== Segment start ==
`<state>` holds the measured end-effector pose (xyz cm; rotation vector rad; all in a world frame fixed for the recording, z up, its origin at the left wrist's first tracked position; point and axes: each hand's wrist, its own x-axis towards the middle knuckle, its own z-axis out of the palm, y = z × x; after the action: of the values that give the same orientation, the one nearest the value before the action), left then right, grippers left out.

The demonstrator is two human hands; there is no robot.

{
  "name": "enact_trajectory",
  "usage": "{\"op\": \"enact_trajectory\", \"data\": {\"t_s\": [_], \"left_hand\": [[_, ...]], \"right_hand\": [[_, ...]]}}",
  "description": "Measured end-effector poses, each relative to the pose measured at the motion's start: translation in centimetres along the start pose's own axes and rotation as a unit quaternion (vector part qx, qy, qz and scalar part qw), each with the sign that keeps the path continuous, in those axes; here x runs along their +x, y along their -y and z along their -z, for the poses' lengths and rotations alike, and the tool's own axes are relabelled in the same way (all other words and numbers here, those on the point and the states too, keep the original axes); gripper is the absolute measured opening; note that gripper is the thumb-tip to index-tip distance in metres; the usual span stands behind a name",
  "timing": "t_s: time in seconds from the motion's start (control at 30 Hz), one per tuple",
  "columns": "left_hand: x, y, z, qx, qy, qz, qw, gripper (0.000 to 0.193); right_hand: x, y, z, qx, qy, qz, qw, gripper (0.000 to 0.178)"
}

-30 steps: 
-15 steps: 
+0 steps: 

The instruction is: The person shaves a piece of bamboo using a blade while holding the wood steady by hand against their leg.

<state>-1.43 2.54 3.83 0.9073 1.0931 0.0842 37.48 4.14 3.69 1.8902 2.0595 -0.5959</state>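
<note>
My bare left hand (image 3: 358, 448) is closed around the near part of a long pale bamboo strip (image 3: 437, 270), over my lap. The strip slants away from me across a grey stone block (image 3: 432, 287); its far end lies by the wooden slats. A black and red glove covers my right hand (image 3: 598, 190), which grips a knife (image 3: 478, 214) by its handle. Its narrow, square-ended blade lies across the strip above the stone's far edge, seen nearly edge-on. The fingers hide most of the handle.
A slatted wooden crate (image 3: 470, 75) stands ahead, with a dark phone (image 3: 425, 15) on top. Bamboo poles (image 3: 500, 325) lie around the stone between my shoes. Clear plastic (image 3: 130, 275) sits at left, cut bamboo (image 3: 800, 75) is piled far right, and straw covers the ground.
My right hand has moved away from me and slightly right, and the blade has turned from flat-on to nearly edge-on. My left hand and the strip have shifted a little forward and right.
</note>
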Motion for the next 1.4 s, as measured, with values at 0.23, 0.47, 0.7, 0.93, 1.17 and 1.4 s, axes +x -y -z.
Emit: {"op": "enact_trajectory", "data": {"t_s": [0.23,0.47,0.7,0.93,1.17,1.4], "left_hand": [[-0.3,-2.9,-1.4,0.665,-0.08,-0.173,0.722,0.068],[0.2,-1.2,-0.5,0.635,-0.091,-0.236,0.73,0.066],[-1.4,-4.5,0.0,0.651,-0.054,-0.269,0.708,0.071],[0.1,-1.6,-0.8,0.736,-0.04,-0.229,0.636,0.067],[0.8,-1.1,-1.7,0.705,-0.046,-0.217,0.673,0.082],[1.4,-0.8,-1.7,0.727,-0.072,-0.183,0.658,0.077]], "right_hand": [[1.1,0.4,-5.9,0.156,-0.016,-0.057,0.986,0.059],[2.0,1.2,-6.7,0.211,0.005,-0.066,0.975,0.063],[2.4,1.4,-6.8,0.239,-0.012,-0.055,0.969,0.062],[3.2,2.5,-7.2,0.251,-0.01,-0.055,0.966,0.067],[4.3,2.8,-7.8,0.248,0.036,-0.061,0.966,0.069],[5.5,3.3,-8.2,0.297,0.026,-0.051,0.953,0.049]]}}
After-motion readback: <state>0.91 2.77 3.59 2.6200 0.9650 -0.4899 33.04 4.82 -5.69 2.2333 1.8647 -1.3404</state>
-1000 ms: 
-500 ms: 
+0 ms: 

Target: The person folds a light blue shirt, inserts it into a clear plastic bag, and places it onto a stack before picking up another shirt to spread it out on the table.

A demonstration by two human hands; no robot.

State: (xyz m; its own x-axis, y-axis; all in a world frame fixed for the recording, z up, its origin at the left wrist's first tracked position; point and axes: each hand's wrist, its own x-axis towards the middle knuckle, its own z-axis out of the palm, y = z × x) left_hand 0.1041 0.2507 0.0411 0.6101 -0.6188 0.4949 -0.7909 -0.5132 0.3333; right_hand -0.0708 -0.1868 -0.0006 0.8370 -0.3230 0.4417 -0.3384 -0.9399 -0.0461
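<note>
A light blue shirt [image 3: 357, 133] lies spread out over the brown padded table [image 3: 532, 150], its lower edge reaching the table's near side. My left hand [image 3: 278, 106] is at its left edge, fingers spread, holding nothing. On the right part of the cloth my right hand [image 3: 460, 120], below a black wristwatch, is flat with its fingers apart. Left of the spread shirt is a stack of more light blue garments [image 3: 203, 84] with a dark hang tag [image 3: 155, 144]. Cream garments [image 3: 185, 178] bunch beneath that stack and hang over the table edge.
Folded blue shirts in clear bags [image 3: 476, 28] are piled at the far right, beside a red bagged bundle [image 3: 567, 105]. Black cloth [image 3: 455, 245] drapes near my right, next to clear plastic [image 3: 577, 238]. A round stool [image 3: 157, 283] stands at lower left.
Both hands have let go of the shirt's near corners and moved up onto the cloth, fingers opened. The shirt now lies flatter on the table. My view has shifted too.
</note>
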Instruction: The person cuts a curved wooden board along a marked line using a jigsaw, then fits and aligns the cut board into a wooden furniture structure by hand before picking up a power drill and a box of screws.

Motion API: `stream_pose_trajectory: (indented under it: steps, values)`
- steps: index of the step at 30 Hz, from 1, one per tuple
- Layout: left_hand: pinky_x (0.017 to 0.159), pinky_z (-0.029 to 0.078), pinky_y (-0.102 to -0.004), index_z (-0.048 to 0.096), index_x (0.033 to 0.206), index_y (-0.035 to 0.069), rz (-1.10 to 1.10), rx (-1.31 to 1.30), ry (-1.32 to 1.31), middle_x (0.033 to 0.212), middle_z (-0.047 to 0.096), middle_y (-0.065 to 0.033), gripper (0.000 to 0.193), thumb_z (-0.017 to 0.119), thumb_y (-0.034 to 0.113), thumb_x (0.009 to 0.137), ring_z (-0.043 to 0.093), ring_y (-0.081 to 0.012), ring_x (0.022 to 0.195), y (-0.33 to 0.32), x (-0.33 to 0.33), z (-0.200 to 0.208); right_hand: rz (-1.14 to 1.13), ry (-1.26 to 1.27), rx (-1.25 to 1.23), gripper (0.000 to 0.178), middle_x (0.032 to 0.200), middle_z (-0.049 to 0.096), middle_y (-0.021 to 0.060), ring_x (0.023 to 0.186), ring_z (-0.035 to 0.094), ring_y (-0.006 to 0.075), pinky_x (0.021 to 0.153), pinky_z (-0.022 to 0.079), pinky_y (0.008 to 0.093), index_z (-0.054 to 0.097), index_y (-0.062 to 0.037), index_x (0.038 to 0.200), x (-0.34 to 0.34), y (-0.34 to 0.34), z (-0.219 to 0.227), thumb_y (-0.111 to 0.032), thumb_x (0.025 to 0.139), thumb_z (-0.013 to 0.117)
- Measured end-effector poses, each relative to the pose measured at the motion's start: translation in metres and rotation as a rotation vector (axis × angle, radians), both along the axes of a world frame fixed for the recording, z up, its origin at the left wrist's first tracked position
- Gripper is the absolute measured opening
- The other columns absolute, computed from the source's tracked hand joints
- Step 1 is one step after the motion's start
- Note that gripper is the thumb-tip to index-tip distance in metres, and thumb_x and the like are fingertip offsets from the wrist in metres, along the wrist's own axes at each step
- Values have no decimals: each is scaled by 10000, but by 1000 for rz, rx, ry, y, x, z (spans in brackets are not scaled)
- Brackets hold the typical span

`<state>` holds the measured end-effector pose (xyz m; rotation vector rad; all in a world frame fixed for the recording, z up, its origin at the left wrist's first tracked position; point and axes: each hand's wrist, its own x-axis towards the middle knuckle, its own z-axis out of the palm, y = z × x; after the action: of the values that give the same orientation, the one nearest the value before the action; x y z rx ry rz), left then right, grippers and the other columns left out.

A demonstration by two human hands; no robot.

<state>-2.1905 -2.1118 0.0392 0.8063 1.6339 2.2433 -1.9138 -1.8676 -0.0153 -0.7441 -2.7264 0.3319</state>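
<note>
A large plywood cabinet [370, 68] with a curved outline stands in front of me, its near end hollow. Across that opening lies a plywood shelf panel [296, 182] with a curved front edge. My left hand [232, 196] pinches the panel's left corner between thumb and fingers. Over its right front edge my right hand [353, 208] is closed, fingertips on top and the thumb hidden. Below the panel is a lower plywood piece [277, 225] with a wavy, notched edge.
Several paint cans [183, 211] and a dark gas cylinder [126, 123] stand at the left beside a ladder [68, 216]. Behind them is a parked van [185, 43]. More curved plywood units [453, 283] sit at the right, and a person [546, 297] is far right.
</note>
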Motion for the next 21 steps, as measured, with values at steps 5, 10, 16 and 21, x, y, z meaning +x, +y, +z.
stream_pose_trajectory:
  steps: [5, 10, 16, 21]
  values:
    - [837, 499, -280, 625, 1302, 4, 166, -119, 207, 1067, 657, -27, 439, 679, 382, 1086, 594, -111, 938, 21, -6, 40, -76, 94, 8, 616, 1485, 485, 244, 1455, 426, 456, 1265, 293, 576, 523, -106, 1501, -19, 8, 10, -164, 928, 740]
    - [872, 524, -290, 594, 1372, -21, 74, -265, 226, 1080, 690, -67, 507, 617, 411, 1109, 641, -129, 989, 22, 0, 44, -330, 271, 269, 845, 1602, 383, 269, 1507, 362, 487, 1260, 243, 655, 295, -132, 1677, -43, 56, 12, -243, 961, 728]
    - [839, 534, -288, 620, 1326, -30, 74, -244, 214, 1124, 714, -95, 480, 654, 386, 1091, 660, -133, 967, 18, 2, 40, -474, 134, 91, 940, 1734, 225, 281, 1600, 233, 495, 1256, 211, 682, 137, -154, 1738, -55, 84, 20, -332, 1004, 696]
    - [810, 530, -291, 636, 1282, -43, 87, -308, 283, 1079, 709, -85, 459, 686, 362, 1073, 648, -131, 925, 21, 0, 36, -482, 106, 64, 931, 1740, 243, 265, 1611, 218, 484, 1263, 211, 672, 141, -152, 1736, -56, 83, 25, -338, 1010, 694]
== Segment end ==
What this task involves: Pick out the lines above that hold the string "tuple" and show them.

Exercise solution:
  "timing": "t_s: time in seconds from the motion's start (control at 30 Hz), one per tuple",
- steps: index of the step at 30 Hz, from 1, one per tuple

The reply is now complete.